Motorola posted notable U.S. smartphone market share gains in the latest reporting period, but the numbers tell a wider story: American consumers are buying from two brands above all others.
Apple and Samsung together command the vast majority of U.S. smartphone sales, according to industry tracking data. Every other manufacturer competes for the remainder.
Motorola’s Rise
Motorola has grown its U.S. presence steadily by competing on price. The Lenovo-owned brand targets the mid-range and budget segments — phones typically priced below $400 — where neither Apple nor Samsung applies its full competitive weight.
That strategy has paid off in unit terms. Still, volume at the lower end of the market does not translate into the revenue or brand prestige that Apple and Samsung generate from premium devices.
A Two-Brand Market
The U.S. smartphone market is, by most measures, a duopoly. Counterpoint Research has consistently tracked Apple holding above 50% of U.S. smartphone shipments in recent quarters, with Samsung occupying the second position at a significant distance.

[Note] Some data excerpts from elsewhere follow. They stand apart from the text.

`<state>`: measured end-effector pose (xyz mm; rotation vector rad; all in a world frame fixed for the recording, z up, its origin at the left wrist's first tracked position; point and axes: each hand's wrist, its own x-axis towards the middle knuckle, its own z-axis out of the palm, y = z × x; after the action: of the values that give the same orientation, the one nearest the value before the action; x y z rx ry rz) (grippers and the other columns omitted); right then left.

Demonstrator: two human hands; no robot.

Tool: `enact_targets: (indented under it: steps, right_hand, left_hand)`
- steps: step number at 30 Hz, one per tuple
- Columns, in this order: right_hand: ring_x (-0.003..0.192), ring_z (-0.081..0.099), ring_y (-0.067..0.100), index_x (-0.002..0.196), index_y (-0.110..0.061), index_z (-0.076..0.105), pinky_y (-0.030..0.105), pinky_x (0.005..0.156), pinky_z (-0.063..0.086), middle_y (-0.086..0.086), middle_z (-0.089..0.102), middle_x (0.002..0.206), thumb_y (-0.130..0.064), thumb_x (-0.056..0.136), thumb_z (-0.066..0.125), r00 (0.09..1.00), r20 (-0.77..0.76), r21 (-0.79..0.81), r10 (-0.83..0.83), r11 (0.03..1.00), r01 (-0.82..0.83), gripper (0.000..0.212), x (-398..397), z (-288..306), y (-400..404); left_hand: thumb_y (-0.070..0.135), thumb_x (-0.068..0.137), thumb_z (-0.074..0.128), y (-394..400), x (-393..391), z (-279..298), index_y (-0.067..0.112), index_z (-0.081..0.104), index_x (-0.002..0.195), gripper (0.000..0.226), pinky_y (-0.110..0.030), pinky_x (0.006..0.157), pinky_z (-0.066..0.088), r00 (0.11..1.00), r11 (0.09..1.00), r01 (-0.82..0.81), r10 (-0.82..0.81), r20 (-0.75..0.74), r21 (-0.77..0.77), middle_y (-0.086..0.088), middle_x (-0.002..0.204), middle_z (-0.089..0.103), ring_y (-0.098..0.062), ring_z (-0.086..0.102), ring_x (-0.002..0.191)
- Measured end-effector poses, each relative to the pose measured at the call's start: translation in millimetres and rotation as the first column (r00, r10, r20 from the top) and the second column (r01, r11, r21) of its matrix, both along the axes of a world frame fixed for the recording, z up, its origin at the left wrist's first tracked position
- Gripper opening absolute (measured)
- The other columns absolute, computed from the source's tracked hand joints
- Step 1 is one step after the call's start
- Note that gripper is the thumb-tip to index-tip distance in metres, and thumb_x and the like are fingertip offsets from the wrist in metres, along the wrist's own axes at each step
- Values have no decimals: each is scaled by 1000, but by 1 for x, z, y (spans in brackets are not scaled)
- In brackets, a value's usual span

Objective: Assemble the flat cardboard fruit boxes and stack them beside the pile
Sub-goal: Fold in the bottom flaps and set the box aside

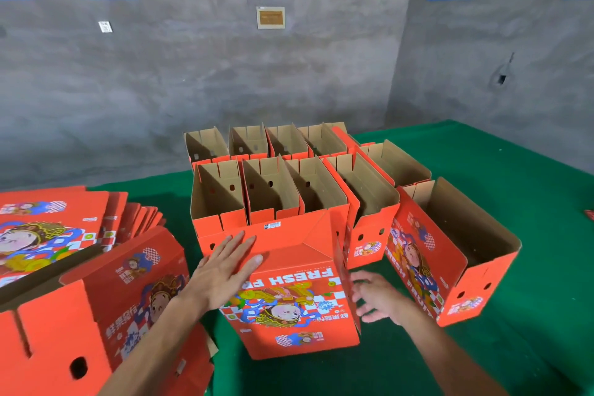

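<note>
A red printed fruit box point(289, 309) stands upside down on the green mat in front of me, its folded bottom flaps facing up. My left hand point(225, 270) lies flat on those flaps, fingers spread. My right hand point(379, 296) hovers with fingers apart by the box's right side, holding nothing. A pile of flat red boxes point(54, 231) lies at the left. Several assembled open boxes point(273, 193) stand in rows behind.
One assembled box point(450, 254) leans tilted at the right of the rows. Another red box point(96, 325) lies on its side at the lower left. The green mat point(514, 186) meets grey concrete walls with posters behind.
</note>
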<state>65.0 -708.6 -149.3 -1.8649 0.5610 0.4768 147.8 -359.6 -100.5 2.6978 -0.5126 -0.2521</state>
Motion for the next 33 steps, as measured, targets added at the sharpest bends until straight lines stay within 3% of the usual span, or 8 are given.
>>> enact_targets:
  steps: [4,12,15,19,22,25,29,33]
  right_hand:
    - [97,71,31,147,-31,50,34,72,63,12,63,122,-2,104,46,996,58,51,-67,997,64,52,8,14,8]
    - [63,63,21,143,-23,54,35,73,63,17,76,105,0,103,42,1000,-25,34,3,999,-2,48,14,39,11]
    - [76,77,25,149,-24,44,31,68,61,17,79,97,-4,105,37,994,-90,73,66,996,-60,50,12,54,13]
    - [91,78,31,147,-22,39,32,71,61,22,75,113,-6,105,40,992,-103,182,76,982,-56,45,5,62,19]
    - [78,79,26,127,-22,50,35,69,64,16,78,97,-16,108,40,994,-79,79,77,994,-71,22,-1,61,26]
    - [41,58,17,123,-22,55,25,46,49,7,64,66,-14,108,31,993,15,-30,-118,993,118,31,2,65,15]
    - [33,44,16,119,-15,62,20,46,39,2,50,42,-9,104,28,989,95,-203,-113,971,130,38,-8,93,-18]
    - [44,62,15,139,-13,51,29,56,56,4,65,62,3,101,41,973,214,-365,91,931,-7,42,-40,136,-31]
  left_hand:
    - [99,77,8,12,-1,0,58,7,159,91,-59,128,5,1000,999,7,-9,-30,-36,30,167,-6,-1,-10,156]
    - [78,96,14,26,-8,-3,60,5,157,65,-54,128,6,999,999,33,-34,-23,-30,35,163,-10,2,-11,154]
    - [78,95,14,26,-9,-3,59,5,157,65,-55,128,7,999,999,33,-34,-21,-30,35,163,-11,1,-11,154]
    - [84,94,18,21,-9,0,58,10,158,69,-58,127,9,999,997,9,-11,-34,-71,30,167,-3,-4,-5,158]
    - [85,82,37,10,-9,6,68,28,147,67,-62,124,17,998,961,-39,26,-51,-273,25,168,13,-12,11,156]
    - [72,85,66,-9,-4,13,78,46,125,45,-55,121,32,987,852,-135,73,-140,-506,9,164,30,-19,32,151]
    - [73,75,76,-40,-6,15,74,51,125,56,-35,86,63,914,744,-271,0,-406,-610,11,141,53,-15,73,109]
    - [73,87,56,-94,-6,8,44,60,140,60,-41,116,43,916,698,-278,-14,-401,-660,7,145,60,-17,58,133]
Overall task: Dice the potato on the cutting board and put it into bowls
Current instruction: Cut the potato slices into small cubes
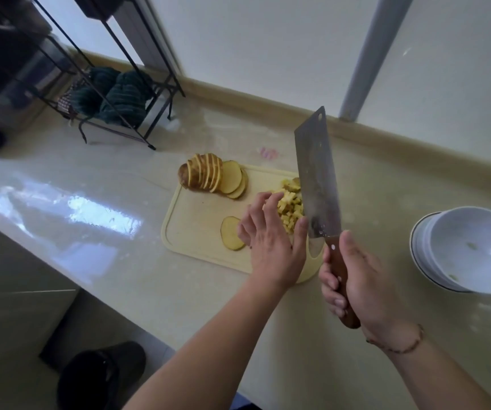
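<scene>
The right hand [359, 279] grips the cleaver [316, 184] by its wooden handle, blade against the diced potato [290, 207] on the cutting board [197, 226]. The left hand [271, 238], fingers spread and loose, presses that pile. Sliced potato [211, 176] sits at the board's far edge; stacked bowls [469, 250] stand right of the board.

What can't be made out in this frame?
Head view only:
- Dice: partly hidden behind the left hand and cleaver.
- Bowls: cut off by the right edge; count of the stack unclear.
- Board: near corner hidden by the left hand and right hand.
</scene>
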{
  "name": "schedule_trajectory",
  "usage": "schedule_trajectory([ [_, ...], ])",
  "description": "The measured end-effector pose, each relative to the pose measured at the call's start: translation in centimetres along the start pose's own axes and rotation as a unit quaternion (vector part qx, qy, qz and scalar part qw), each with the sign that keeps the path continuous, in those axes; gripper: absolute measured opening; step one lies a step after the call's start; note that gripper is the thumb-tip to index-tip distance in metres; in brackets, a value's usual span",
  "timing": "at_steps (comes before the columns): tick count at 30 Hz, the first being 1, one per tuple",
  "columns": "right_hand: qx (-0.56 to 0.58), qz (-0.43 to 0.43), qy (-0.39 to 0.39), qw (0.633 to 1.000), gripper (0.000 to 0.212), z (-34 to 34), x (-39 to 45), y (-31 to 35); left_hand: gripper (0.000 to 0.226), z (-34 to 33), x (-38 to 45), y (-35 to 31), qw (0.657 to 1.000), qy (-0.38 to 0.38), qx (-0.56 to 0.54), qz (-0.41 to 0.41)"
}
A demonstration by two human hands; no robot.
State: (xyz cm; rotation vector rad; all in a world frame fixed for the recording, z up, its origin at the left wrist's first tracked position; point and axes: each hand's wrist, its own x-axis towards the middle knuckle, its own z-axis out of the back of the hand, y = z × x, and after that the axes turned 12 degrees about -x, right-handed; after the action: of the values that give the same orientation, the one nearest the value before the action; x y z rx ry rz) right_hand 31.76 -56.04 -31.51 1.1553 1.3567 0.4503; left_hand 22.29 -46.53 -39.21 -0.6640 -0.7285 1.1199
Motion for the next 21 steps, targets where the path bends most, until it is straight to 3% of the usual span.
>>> schedule_trajectory([
  [10,-0.026,0.021,-0.03,0.999,0.06,-0.4,-0.6,0.2,0.04,0.7,0.5,0.9,0.999,0.004,0.0,0.048],
  [14,-0.05,0.028,-0.048,0.997,0.056,-0.8,-0.8,0.2,0.019,1.7,1.4,1.5,0.998,0.043,0.009,0.045],
  [18,-0.083,0.018,-0.047,0.995,0.056,-1.2,-1.2,0.1,0.028,4.4,1.9,2.7,0.995,0.093,-0.021,0.01],
  [21,-0.112,-0.01,-0.034,0.993,0.061,-1.7,-2.2,-0.5,0.04,7.7,1.9,5.9,0.989,0.14,0.021,-0.05],
])
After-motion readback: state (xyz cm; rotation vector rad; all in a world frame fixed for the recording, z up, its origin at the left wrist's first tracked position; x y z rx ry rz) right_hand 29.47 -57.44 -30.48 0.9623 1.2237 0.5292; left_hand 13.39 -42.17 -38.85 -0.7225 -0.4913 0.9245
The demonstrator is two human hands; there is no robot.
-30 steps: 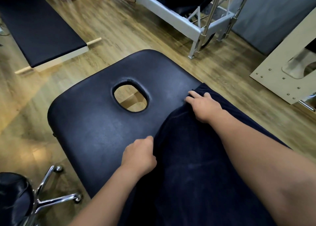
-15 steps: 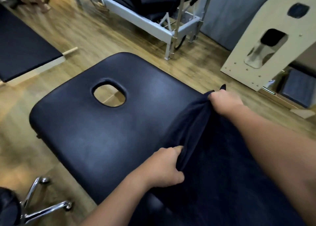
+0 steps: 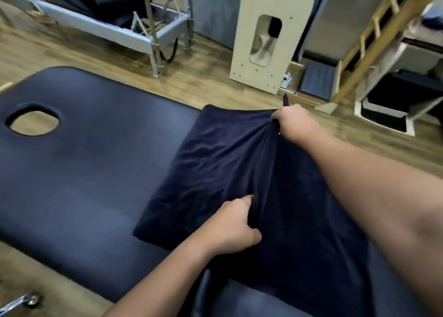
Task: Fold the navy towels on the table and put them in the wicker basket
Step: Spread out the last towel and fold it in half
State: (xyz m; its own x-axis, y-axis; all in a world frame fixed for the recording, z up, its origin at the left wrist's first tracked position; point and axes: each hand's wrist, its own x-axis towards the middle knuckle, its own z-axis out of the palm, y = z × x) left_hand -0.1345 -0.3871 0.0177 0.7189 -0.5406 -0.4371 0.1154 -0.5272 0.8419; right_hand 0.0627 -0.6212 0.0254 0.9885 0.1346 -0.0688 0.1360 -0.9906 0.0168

Apple’s dominance ties closely to the iPhone’s lock-in ecosystem — iMessage, AirDrop, and the social dynamics among younger users that make switching feel costly. Samsung holds its ground through a broad portfolio spanning budget Galaxy A-series phones to high-end Galaxy S and Z-series foldables.
That leaves every other Android manufacturer — Google, OnePlus, Motorola — splitting a thin slice of remaining demand.
What Motorola’s Growth Actually Reflects
Motorola’s gains say as much about the absence of serious mid-tier competition as they do about the brand’s own execution. Google’s Pixel line remains niche despite strong reviews. Other Android brands have largely retreated from the U.S. market entirely.
LG exited the smartphone business in 2021, handing Motorola an opening in the budget and mid-range space that no rival has seriously contested since. Motorola moved into that gap and stayed.
The brand’s parent company, Lenovo, reported that Motorola shipments grew year-over-year in North America, according to Lenovo Group's official earnings disclosures. The growth rate outpaced the broader U.S. market, which has remained largely flat as consumers hold handsets longer before upgrading.
Market Saturation
U.S. smartphone penetration is high and upgrade cycles are lengthening. GSMA Intelligence data shows smartphone ownership in North America already above 80% of the population, leaving limited room for growth through new users.
Consumers are keeping phones for three years or more on average, according to Consumer Intelligence Research Partners. That dynamic suppresses overall unit volumes and makes market share shifts harder to achieve.
Motorola’s growth, then, comes largely from taking share within a stagnant pool rather than riding an expanding market. At the premium tier, Apple’s grip shows no sign of loosening.
Samsung, meanwhile, faces its own pressure from Apple’s expanding services ecosystem, which gives iPhone users fewer reasons to consider an Android alternative regardless of price or specification.